> Work to complete:
Of the lines below, report only those that contain "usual".

> Dataset excerpt:
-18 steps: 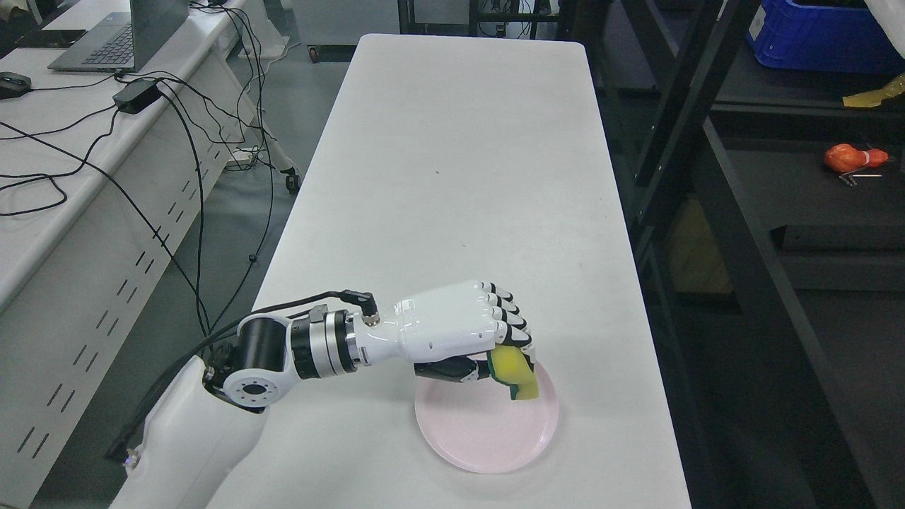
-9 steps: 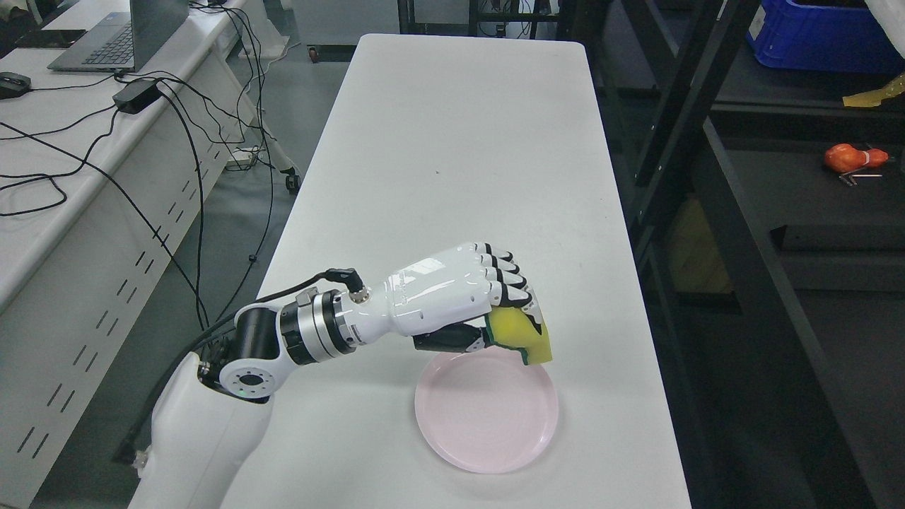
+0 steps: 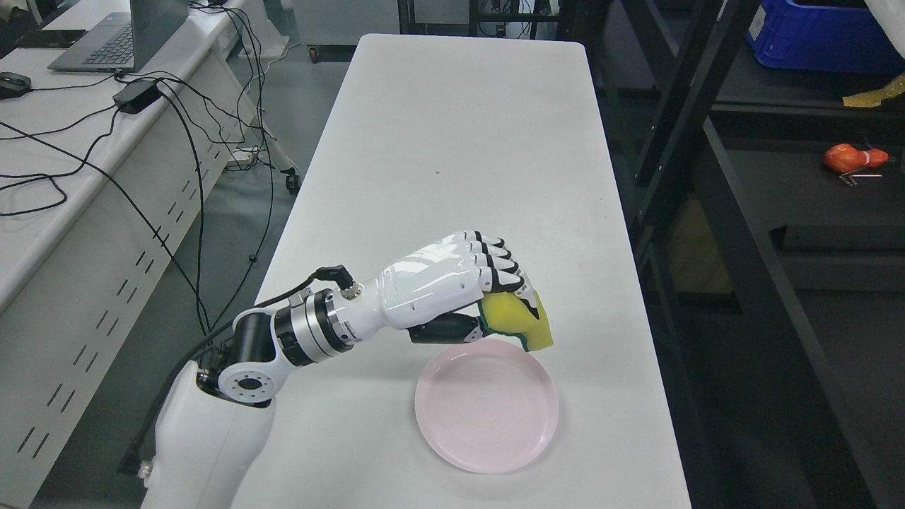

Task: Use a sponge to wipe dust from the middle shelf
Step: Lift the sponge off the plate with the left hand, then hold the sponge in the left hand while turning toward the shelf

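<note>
Sponge (image 3: 515, 319) is rising off the plate (image 3: 486, 404) toward twelve o'clock; my left hand (image 3: 459, 286) fingers are clamping it, shelf next.

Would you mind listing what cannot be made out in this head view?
- Sponge: much of it is covered by the left hand.
- Shelf rack: dark and cut off by the right edge; which level is the middle one is unclear.
- Orange object: too small to identify.
- Right arm: out of frame.
</note>
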`<state>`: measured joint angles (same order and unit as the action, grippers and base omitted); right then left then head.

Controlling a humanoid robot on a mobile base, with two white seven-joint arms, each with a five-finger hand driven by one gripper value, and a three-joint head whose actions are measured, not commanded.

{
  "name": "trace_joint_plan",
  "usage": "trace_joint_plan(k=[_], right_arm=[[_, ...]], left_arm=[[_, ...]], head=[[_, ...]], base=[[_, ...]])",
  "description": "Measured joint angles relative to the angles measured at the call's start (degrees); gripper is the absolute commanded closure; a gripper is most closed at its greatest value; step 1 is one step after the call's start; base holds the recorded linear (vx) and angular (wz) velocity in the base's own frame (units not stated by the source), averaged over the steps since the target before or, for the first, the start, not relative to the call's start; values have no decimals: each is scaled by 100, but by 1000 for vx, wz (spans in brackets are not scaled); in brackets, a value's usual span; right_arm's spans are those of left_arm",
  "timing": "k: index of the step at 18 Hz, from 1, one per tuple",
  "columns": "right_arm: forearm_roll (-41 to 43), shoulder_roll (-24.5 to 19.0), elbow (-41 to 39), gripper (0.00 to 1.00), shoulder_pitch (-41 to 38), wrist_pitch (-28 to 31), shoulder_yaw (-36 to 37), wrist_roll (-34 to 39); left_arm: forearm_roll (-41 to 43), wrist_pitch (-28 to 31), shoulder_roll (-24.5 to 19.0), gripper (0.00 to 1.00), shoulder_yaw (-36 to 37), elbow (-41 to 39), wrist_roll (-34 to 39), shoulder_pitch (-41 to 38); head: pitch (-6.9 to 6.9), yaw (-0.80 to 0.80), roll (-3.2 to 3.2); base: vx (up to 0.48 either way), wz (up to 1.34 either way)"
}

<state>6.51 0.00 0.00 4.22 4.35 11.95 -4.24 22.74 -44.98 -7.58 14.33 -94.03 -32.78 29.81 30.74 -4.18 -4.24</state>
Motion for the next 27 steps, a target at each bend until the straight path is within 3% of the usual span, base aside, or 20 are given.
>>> trace_joint_plan(k=[15,27], right_arm=[[0,0,0,0,1,0,0,0],[0,0,0,0,1,0,-1,0]], left_arm=[[-6,-1,144,100,-137,-8,5,-114],[-7,-1,183,100,-167,-6,5,-178]], head=[[0,0,0],[0,0,0]], base=[[-4,0],[-157,-1]])
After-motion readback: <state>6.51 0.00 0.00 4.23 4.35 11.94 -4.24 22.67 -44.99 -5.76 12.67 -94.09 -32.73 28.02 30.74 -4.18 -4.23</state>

> Expected answer:
  "description": "Measured joint angles relative to the angles measured at the call's start (degrees); gripper is the absolute commanded closure; a gripper is most closed at its greatest value; step 1 is one step after the call's start; base holds the recorded linear (vx) and angular (wz) velocity in the base's own frame (units not stated by the source), averaged over the steps since the target before or, for the first, the start, not relative to the call's start; values have no decimals: each is scaled by 100, but by 1000 for vx, wz (spans in brackets are not scaled); in brackets, a value's usual span; right_arm's spans are those of left_arm",
Motion for the next 27 steps, a target at each bend until the straight path is within 3% of the usual span, base aside, or 20 are given.

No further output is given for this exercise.